5 Things You Should Know Before Working from Home

I’ve been working from home for almost ten years now. It’s hard to believe. It seems like just yesterday I was receiving hugs from second graders and longing for a view of the outdoors from my windowless classroom. I miss the students, but not for one second do I miss the job. I know that the exodus of teachers continues, so I thought it was time I revisit a topic I’ve written about several times before. That is, five things you should know before working from home.

As with any subjective topic like this, not all my advice will apply to you. But if it does, I hope it will better prepare you for the culture shock of working from home.

Just like with teaching, some people won’t understand or respect your career

People fear what they don’t know. It’s an ignorant and sometimes malicious fact that shows up repeatedly throughout history. And for a lot of people, the concept of working from home is an unknown. It’s not like a public workplace where you get the chance to prove your worth over time. Nobody gets to witness what you do on a daily basis when you’re working from home. Instead, you may be met with confusion, offensive assumptions, and just the usual annoyance that comes from the mouths of jealous or misinformed humans.

Surround yourself with friends and family who “get it” and people who applaud your unique talents and worth. People who denigrate what you do are unlikely to change without great personal effort, and it’s not your responsibility to help them do that.
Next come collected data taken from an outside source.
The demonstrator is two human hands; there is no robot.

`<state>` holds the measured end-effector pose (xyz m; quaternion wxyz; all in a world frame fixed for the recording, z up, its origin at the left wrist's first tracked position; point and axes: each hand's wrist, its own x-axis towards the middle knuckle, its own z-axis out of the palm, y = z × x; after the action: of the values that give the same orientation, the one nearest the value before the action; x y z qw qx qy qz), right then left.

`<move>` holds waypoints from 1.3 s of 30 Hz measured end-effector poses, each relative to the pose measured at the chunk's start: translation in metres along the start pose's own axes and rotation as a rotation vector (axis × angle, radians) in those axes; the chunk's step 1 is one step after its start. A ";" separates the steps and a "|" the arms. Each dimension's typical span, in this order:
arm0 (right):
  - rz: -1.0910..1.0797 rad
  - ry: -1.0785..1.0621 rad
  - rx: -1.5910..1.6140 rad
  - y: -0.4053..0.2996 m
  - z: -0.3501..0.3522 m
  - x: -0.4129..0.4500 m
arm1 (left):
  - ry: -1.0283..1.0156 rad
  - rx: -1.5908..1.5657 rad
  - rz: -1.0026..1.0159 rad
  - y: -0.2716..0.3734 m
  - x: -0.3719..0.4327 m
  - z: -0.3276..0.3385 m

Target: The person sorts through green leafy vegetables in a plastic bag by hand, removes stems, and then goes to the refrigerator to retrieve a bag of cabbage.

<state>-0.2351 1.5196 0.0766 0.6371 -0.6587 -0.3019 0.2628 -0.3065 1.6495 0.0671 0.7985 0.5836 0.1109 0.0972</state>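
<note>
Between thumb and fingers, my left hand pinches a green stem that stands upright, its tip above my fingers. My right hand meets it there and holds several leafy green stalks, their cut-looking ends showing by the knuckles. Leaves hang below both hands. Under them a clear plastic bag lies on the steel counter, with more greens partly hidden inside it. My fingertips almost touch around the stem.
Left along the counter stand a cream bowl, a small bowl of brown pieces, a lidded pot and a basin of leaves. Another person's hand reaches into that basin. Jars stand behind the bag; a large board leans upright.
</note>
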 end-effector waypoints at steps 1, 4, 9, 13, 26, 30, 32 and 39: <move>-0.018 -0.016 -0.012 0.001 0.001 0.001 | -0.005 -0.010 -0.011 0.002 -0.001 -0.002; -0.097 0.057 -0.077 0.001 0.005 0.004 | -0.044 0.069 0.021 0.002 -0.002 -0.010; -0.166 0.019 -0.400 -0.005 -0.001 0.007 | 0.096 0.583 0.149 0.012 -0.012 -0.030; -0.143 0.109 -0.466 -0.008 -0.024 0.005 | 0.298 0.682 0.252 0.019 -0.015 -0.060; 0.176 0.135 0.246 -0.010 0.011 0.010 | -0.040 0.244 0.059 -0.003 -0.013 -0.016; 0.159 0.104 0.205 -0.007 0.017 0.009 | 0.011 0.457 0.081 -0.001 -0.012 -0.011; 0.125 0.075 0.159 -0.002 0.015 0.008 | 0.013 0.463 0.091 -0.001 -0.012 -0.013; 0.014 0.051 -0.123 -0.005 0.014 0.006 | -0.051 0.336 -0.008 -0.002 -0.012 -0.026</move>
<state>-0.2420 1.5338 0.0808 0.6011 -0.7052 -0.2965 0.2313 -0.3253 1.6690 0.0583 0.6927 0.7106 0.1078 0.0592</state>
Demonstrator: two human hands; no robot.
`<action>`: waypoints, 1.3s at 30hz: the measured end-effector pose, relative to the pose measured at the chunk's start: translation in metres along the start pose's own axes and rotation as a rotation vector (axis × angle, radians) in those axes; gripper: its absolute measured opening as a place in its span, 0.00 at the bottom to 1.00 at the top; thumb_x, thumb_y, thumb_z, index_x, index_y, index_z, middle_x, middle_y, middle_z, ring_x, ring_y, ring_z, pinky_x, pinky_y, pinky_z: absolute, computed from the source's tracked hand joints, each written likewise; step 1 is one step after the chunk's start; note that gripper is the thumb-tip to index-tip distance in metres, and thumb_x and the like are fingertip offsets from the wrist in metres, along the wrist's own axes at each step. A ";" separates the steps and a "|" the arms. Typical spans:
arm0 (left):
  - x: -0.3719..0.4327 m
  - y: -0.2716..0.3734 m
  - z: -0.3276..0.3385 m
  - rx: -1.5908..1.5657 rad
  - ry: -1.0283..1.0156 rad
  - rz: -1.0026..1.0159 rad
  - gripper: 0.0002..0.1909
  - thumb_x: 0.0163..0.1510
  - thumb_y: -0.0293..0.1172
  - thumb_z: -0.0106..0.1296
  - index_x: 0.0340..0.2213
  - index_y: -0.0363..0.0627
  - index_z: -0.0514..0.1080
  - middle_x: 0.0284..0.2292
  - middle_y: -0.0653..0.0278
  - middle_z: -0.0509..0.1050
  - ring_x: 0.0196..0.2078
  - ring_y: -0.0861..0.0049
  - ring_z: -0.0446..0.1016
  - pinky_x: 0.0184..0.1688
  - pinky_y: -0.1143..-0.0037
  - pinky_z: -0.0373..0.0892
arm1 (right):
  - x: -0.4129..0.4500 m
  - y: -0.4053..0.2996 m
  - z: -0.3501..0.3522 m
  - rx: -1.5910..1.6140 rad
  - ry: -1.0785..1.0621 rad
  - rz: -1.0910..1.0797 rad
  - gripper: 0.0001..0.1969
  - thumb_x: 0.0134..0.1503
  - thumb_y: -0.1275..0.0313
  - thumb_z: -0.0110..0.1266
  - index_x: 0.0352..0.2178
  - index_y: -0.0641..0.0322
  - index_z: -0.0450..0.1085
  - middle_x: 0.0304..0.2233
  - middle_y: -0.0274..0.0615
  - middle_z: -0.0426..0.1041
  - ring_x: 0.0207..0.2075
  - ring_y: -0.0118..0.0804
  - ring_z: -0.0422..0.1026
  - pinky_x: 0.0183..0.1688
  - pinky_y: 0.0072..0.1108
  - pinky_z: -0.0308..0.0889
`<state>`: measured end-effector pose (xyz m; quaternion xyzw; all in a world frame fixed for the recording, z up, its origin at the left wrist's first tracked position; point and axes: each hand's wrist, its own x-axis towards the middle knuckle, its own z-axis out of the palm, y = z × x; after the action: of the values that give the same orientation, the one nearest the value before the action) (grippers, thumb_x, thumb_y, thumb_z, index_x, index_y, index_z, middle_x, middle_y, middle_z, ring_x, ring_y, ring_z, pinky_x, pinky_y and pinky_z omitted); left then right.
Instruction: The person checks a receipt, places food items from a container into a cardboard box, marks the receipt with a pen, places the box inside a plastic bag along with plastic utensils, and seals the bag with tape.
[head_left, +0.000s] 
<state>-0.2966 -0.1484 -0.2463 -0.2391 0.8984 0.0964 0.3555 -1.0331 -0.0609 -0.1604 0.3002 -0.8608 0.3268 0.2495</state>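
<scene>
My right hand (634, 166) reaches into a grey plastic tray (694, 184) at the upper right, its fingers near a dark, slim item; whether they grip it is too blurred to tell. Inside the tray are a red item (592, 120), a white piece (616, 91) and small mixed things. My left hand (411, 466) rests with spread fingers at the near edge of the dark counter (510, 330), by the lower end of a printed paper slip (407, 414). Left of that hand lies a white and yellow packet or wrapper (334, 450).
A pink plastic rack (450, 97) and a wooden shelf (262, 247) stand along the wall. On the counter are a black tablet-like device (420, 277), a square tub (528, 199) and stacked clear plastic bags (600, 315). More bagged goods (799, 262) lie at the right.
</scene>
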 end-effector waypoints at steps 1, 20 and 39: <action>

One of my Dr. Who-themed home office decorations

Adjust your mindset for your happiest and most sustainable WFH environment

My husband used to quip that my boss (me) is way too strict. And he was right. It wasn’t that I was particularly ambitious. I’d been molded by hustle culture and a history of trauma that said I was worthless if I wasn’t “productive”. Teaching only reinforced this dangerous mindset.

I’ve had to unlearn a lot since working from home. Nowadays I’m more flexible with my time. I focus more on completing projects than completing a set number of hours. Most importantly, I’ve learned that being productive doesn’t always mean working for money. I can be productive by watching TV to rest my mind, practicing a hobby I enjoy to relax, or taking a walk outside for some fresh air and sun. These activities are productive because they honor my humanity, not because they help me be a better worker.

I don’t want my career to define me. I want my future retirement to be filled with the same fun hobbies and people that I enjoyed when I was still working for money.

My husband (Brandon) and I at an event to see George Takei speak

Let social media work for you, not against you

We all know how easy it is to get sucked into a social media space-time vortex. I’m still learning how to avoid being sucked into fan theories about future Star Trek spin-offs or the best place to find a decent-looking Mandalorian helmet. It’s a daily battle. However, one thing that has helped me most, is adjusting my notifications. I no longer get push notifications (those little numbers indicating you have an unread message) on most of my social media apps. That way, I’m oblivious to all of it until I purposefully sit down and open the app.

Now, I mostly use social media during work hours to improve my business. Usually that means scheduling new content, posting research articles, and chatting with colleagues about a new tech tool. Of course, how I use social media outside of work hours is a whole different story…

Check your ergonomics often

Just last month I learned that all those tiny adjustments I was making to my desk and chair were getting ready to cause me a great pain…in the elbow. In the past, I could rest my arm for a bit and get back to it. That didn’t happen this time. I double-checked my ergonomics after several days of pain, and I was shocked. My desk height and monitor levels were off by several inches. I also discovered that they now have handy little websites for just this purpose. You can enter your specific measurements and it will tell you exactly where to have your desk, chair, and monitors. Genius!

If you haven’t checked your ergonomics lately, enter your measurements into this website. Your muscles and tendons will thank me.

You’ll love working from home

I used to hesitate to tell anyone how much I loved working from home for two reasons. One, I was worried it would come off as bragging (a serious social faux pas where I grew up). Two, I thought that my job would only be taken seriously by other people if I highlighted the negative aspects of it; one of them being that people didn’t take my job seriously. Wild…I know.

I may have been good at teaching, but it wasn’t good for me. It makes perfect sense that I love my current job. I’m an introverted and highly sensitive person, and that often went against the requirements of my teaching job. I was surrounded by people all day. I had to socialize and entertain for hours on end, and I was bombarded by noise constantly. Many of my colleagues wanted to spend time with their teacher friends right after school. I preferred to sit in a quiet room and just…zone out.

Working from home gives me the quiet, peaceful atmosphere that my innate personality craves. This is how I work best; with my creative juices flowing and the solitude to turn my thoughts and ideas into blog posts, resources, T-shirts, and whatever else my little heart desires.

So, if you end up loving working from home, bask in that feeling. Don’t let any guilt, shame, or jealous humans rob you of that joy.